「エンドポイントセキュリティに新風を届けたい」 SMB市場に注力するウェブルートMaker's Voice

2年前にクラウド型セキュリティサービスへ移行したウェブルートは、中小企業向けエンドポイントセキュリティ市場での本格展開を表明する。

» 2013年09月05日 08時00分 公開
[國谷武史,ITmedia]
ウェブルートの伊藤誉三代表取締役社長

 「PCの使い方がセキュリティソフトに左右されるのでは意味が無い。そのためにアーキテクチャを刷新した」――ウェブルート 代表取締役社長の伊藤誉三氏は、中小企業向けに同社製品を本格展開すると表明。2年前に実施した製品アーキテクチャの刷新が強みなると説明している。
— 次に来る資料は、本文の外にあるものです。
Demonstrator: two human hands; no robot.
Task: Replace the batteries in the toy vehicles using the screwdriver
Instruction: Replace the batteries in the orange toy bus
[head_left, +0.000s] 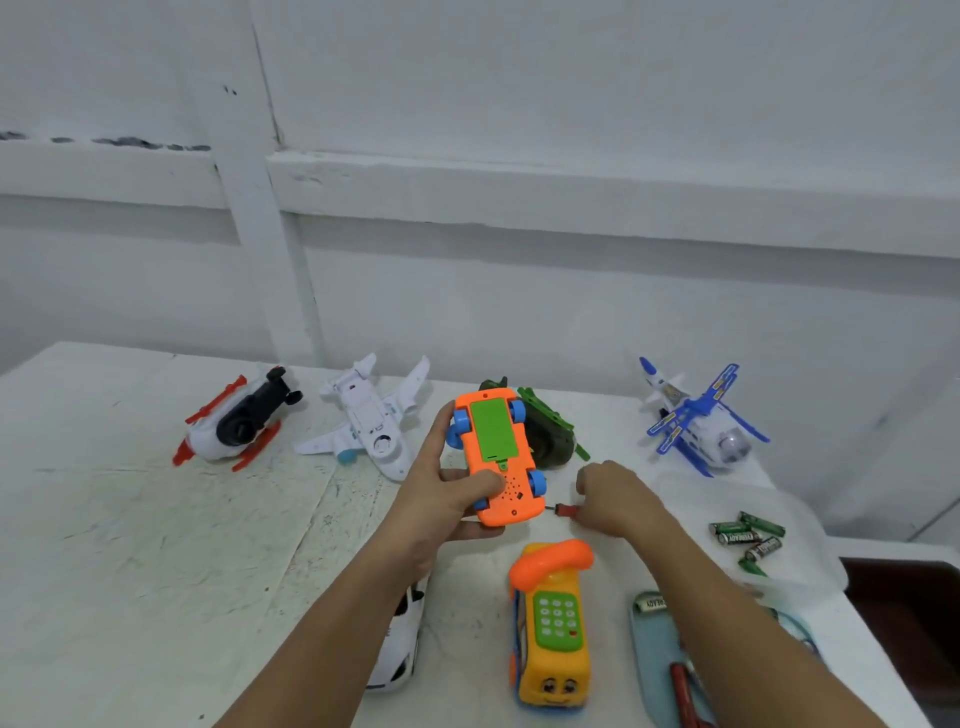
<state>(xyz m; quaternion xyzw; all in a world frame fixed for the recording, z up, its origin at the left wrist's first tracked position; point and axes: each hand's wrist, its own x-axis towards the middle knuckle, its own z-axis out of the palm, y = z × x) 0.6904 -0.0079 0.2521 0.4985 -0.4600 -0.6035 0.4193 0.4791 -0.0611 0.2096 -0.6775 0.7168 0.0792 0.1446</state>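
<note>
Though upturned, orange car (514, 488), green hatch (491, 428)

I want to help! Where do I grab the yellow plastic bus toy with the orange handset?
Grip the yellow plastic bus toy by its two long sides, reaching from above: it sits keypad-up, and the orange handset might lift off.

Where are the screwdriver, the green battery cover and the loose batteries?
screwdriver (564, 511): head view, red handle near the shaft.
green battery cover (493, 428): head view, middle of the panel on the orange toy (511, 496).
loose batteries (740, 538): head view, middle of the pile.
</note>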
 Webセキュリティやマルウェア対策製品を主力とする同社は、米国のコンシューマー市場で高いシェアを持つ。企業向けには、協業するCisco SystemsやJuniper Networks、F5 Networks、Palo Alto Networks、NECといったベンダーを通じてセキュリティ機能を提供している。2012年からは自社ブランドの展開にも注力し始めた。

 PCなどのエンドポイント向けセキュリティソフトは、定義ファイルを用いたパターンマッチングを中心に、近年はヒューリスティック検知やサンドボックス解析、クラウド連携といった機能強化が図られてきた。伊藤氏は、「ローカル上に大容量のファイルを置くアーキテクチャは変わっておらず、機能は進化しても、PCの動作が重くなるといった根本的な課題は解決されていない」と話す。

 そのために、同社では2011年に、脅威を検知するためのさまざまな処理のほぼ全てをクラウドに移行させ、ローカル上のインストールファイルのサイズを700キロバイト程度と大幅に削減した。ローカル上では軽量なエージェントツールが動作し、クラウド上の分析基盤「Webroot Intelligence Network」と協調して、エンドポイントのマシンを保護する。企業環境では管理サーバや定義ファイルの配信サーバなどを構築する必要がないという。

 米国時間で7月30日に終了した同社の2013会計年度の実績は、中小企業の新規顧客が前年度比200%、保護するエンドポイント数が315%それぞれ増加した。同社の基盤を利用してセキュリティサービスを提供するマネージドサービスプロバイダも150社以上になったとしている。

 国内ではNECとの協業を通じて既に大企業顧客を獲得しており、中小企業向けにはトライポッドワークスなどと提携して販路拡大を進めている。国内の中小企業向けセキュリティ市場では近年、エンドポイントセキュリティ製品でシェアの高い大手ベンダー各社が、SaaS型サービスの展開に注力する。ウェブルートは後発になるが、伊藤氏は「米国市場ではアーキテクチャの刷新から2013会計年度の実績を達成するまでに2年近くを要したものの、日本でも同様に伸ばしたい」と語っている。